AngelaM - Ocean is so big! I think she may look older than she is, or that's just me without any concept of what kids at her age look like. Good luck with TTC#2.
Dandylez - Best of luck with your DP's interviews. I sit on the board of our local CCHC and I just love it! Is your partner bilingual? I think we actually have a RN posting at our centre here in Ottawa.
Brite - Did the glucose test turn out all right?
Isa - How's it going? Waiting for news here!
Planet - I think how pregnant one looks is so relative. I remember thinking that I was really developing a nice bump in my 20-22 week photos. And I was sure I looked pregnant in photos at 26-27 weeks when were on vacation. Looking at those in retrospect I now know that the only way people thought I was pregnant was because of the way I held my belly. No one lovingly strokes a tummy without a baby in it! So, I hope you show soon, and you'll likely think you're showing a whole lot more than others do.
OMOM - Yay for two weeks old. We need some more pics of the beautiful Sage!
AHope - While A. is still a crappy sleeper, we went through an especially bad period around the 8-9 month mark. In hindsight, this was all developmentally related to crawling, learning to get into a sitting position on her own, pulling up and cruising. I do, however, notice that I get pinched a lot when she's starting to teeth, and then in the height of teething she gets a little too bitey, combine that with the restlessness, I'd bet you have some hard core teething happening, too. If they're not poking through, I'd take a good look at the gums, as I can see how they change shape as teeth begin to move down, even if they don't appear for some time to come.
Also, thank you for your kind words on daycare. You are quite accurate and astute on how I'm feeling and how likely Addi is feeling as well. The baby has been a little clingy and needy this week outside of day care.
AFU - Daycare update. Day 2 was better. I stayed for the first 15-20 minutes, and she didn't really cry when I left the room. I came back 1.5 hours later and she was all happily cuddled up with one of her workers. Day 3 was awesome for her, and awful for me. When we arrived at daycare, she waved to all her friends, and then toddled off and didn't look back. She didn't care that I was leaving and was happy to be on her merry way. I was both crushed and relieved. She did awesome for the rest of the morning she was there.
Today is Day 4 and it's our first full day of daycare. It wasn't the best morning. DW and I dropped her off as DW will be taking over drop off. There were lots and lots of tears. (We also had a rough night as she ate a food she was sensitive to, and it just confirmed that she hadn't outgrown her sensitivity yet). I was okay leaving her cause I knew it would be okay. DW was a mess about it.
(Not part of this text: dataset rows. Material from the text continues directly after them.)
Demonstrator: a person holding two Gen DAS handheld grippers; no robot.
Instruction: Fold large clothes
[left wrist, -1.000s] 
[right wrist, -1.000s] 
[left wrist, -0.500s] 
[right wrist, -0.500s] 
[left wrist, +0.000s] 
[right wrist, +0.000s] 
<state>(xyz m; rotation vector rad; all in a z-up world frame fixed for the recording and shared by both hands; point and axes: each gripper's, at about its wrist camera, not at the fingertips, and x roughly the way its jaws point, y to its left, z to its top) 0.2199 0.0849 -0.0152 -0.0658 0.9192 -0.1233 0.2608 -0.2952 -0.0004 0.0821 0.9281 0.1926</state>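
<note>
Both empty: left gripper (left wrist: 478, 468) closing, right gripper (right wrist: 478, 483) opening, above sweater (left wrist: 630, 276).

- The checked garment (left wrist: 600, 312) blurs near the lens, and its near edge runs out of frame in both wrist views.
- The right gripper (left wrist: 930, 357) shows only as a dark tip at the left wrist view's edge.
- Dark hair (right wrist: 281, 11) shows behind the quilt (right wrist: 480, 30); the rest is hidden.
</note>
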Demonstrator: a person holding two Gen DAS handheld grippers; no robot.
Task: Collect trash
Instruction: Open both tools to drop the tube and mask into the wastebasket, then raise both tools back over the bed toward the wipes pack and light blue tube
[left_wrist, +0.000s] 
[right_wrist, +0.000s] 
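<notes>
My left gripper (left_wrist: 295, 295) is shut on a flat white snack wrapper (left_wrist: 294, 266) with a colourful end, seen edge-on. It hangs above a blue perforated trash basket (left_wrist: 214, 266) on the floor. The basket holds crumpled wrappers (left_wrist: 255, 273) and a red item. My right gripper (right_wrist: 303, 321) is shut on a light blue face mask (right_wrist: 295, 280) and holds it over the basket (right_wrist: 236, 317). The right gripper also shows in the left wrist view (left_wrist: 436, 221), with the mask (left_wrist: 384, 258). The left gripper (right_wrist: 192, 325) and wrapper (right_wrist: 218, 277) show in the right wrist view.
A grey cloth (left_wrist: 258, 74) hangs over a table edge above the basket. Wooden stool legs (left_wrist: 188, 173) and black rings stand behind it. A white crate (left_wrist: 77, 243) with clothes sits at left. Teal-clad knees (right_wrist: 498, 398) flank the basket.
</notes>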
Daycare will be okay. I'm still not thrilled about letting someone else raise my kid. But I need my career and we can really use the money. I just feel bad that I'm prioritizing myself over my baby, but she's doing really well at daycare and this will be good for her. I just can feel it. She's the youngest in the room and it's interesting to see some of the small leaps developmentally that she's already taken this week. I'm also quite interested in that she's not as shy/attached to me in this context.
On the flip side, I'm totally loving having the day to myself even if I'm only giving my house a deep clean! I'm totally looking forward to the upcoming 4 day weekend.